Monday, October 21, 2019

Socialism - the fresh idea for dirty air

Scores of children and adults are being rushed to hospital for emergency treatment on days of high pollution in cities across England, figures show.

Each year emergency services see more than 120 additional cardiac arrests, more than 230 additional strokes and nearly 200 more people with asthma requiring hospital treatment on days of high pollution compared with the average on days of lower pollution.
Simon Stevens, the chief executive of NHS England, said: “These new figures show air pollution is now causing thousands of strokes, cardiac arrests and asthma attacks, so it’s clear that the climate emergency is in fact also a health emergency. Since these avoidable deaths are happening now, not in 2025 or 2050, together we need to act now.”

Previous studies have found spikes in hospital admissions and GP visits on days of high pollution, but the new data gives precise numbers for nine English cities and shows a clear relationship between heart attacks, strokes and respiratory illnesses and dirty air.

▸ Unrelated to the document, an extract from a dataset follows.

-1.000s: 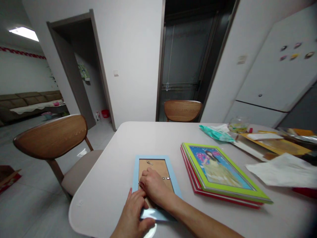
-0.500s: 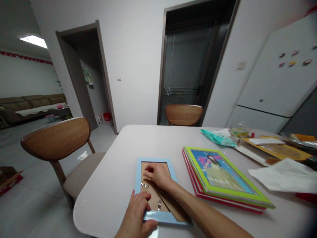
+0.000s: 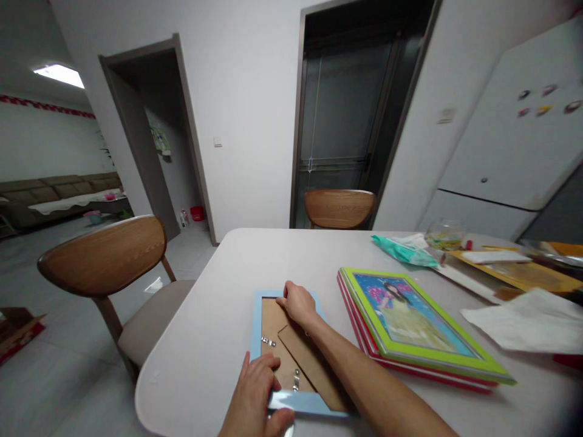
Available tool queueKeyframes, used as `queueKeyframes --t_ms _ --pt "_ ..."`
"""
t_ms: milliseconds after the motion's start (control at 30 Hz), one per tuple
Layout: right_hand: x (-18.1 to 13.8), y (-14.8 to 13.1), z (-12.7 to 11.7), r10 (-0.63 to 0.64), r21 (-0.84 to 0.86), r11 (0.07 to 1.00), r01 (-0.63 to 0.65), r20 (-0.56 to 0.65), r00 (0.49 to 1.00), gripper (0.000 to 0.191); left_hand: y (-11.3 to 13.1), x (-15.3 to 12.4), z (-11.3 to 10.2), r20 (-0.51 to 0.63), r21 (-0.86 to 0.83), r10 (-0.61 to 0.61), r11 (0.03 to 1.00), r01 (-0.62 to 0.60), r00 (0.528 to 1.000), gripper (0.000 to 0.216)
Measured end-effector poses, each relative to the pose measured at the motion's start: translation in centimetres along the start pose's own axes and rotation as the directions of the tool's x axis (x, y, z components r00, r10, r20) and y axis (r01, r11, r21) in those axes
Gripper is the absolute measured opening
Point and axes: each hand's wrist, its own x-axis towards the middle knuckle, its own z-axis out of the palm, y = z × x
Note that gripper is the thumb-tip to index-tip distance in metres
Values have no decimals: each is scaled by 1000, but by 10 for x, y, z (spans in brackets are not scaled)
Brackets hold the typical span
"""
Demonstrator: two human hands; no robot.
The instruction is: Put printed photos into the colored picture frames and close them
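A light blue picture frame [image 3: 255, 328] lies face down on the white table [image 3: 214, 303], its brown backing board [image 3: 291, 352] and small metal clips showing. My left hand [image 3: 257, 394] presses flat on the frame's near edge, fingers stretched out. My right hand [image 3: 298, 302] reaches to the frame's far edge, with fingers curled and pinched at the top of the backing board. My right forearm lies across the frame.
A stack of frames, green one on top [image 3: 410, 321], lies right of the blue frame. Papers [image 3: 528, 318], a teal packet [image 3: 403, 252] and a glass bowl [image 3: 444, 233] crowd the far right. Wooden chairs stand at the left [image 3: 102, 258] and far end [image 3: 339, 207].
My right hand has moved from the middle of the backing board away to the frame's far edge. My left hand has stayed on the near edge.
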Motion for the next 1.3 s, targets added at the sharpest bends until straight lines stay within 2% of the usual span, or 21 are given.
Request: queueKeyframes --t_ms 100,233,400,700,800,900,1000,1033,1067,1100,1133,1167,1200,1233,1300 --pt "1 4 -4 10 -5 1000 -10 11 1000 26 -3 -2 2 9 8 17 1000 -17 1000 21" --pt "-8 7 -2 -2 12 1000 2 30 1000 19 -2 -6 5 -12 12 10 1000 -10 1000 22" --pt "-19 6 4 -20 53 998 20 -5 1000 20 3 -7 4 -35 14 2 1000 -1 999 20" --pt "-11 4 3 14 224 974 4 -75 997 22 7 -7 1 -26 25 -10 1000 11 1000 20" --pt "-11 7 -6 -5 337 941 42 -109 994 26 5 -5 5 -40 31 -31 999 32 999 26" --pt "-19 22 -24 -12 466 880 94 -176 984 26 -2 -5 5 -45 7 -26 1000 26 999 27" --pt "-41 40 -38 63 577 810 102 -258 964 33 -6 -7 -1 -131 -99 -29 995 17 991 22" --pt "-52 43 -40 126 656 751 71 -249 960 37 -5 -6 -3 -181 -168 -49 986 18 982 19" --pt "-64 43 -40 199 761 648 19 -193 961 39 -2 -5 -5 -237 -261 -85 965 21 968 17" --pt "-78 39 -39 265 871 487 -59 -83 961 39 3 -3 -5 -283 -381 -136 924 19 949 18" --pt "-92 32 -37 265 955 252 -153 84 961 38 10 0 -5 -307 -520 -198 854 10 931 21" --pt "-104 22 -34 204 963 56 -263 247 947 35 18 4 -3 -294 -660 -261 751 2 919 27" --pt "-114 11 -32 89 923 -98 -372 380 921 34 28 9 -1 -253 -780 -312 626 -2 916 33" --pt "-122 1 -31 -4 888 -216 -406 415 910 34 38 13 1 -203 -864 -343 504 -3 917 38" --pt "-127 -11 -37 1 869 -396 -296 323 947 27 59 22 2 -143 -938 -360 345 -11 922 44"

The data, collated by King’s College London (KCL), covers London, where there are 338 more emergencies a year on higher pollution days compared with low pollution days, Birmingham (65 a year), Bristol (22), Derby (16), Liverpool (28), Manchester (34), Nottingham (19), Oxford (10) and Southampton (16).

Jenny Bates, an air pollution campaigner at Friends of the Earth, said: “Many people may not realise how dangerous air pollution at high levels can be, and that it can trigger heart attacks, strokes and asthma attacks as well as having long-term health effects. These figures will be a wake-up call for city leaders to take the strongest possible action.”


By homing in on hospital admissions for cardiac arrests, strokes and asthma, the researchers were able to provide a clearer picture of the acute impacts on people and how emergency services are affected. “This provides additional evidence of the important need for further action to reduce air pollution,” Walton said.

Bates said clean air zones were needed, but also measures to cut all traffic “because all vehicles produce deadly fine particle air pollution from brake and tyre wear. This way the air pollution health crisis and the climate emergency can be addressed together, helping to make our cities and towns healthier and more attractive.”
Heather Walton, a health expert with the environmental research group at KCL, said the study was intended to provide more detail than others that have tended to concentrate on the effects of air pollution on life expectancy, such as estimates that pollution contributes to 36,000 deaths a year in the UK.

Last week Europe’s environmental watchdog found that little or no progress had been made across Europe on cutting levels of fine particulate matter, known as PM2.5, which is one of the most dangerous forms of pollution because it can lodge deep in the lungs and penetrate the bloodstream.